Going in depth with popularity bias metrics, it can be observed that our sam+reg strategy largely improves ISP on both datasets. On ML1M, Pop-Weighted exhibited the highest bias on statistical parity. Binary- and Smooth-xQuad achieved comparable scores between each other, but lower than sam+reg. On COCO, ISP improved for NeuMF, but not for BPR. Smaller improvements of our proposal were achieved on ISP on both datasets. Similar patterns were observed for IEO, with sam+reg achieving higher values. Our proposal appeared highly competitive on both novelty and catalog coverage, especially on ML1M. This came at the cost of higher NDCG loss with the full test set.
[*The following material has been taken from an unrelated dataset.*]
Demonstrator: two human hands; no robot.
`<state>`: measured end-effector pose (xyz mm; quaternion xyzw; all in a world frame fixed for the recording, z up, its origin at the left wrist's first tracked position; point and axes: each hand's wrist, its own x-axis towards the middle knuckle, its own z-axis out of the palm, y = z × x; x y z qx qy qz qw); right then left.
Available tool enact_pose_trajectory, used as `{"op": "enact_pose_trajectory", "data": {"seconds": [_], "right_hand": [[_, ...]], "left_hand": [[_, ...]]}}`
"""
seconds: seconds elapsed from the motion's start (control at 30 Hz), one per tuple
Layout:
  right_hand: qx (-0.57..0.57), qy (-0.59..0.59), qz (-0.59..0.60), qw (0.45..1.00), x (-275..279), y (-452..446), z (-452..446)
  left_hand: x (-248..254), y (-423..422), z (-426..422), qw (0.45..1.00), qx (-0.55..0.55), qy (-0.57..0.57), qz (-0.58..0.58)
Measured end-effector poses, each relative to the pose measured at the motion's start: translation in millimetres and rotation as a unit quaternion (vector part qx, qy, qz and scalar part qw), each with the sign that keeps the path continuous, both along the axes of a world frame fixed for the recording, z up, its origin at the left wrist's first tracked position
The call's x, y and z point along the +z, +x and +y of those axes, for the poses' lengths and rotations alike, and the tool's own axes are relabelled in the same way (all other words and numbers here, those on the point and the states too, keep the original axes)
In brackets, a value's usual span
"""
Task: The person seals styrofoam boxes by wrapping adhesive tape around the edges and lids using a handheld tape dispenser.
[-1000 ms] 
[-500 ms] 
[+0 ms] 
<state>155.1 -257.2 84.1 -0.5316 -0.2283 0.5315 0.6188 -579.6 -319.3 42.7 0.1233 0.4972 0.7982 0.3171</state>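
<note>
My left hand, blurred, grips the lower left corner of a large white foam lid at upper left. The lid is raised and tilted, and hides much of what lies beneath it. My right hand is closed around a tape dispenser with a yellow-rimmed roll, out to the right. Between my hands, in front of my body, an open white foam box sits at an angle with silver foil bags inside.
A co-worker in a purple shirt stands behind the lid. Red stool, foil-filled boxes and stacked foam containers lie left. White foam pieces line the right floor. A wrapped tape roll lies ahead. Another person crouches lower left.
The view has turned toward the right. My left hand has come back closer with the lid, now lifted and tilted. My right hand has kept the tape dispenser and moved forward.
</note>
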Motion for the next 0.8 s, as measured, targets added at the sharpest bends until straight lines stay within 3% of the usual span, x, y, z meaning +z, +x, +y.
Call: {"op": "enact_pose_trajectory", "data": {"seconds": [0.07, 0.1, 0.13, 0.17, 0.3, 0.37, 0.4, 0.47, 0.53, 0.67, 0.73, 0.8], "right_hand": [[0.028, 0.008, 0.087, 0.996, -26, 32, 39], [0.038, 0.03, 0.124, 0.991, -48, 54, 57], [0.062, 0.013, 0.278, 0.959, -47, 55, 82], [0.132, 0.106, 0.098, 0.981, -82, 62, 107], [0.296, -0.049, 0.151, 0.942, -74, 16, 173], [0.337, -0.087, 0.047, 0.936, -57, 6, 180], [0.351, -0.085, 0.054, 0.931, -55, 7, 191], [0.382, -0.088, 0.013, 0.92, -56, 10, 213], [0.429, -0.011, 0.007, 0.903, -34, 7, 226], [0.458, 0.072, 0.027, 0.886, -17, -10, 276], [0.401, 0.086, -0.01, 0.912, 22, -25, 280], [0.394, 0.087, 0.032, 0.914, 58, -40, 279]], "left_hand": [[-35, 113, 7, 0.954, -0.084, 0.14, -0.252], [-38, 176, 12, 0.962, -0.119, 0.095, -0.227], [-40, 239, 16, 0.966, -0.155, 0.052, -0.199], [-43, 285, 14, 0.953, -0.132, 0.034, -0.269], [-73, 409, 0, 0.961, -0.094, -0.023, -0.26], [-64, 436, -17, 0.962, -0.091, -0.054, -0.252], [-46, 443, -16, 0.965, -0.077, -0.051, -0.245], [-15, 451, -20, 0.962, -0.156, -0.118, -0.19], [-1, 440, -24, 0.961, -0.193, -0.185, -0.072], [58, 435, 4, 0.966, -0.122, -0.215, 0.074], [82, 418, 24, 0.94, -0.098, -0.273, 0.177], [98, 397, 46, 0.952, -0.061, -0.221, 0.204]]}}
Conversely, it achieved comparable NDCG scores on the balanced test set.
In this section, we aim at discussing the results and connect the insights coming from the individual experiments. Having observed some differences in performance, we also turn to the implications and limitations of our results.
The increasing adoption of recommender systems is requiring platform owners to consider issues of bias in their internal mechanics, which may represent a key factor for the future success of the overlying platform. The outcomes of our exploratory analysis in Section 4.3 highlighted that two widely-adopted classes of algorithm, point-wise and pair-wise, emphasize algorithmic bias towards unpopular items; thus, the latter ones end up to be under-recommended even when of interest, reducing novelty and coverage in recommendations. The results presented on two fundamental optimization paradigms, which constitute a key block of several state-of-the-art recommenders, can have implications beyond the algorithms presented in this study.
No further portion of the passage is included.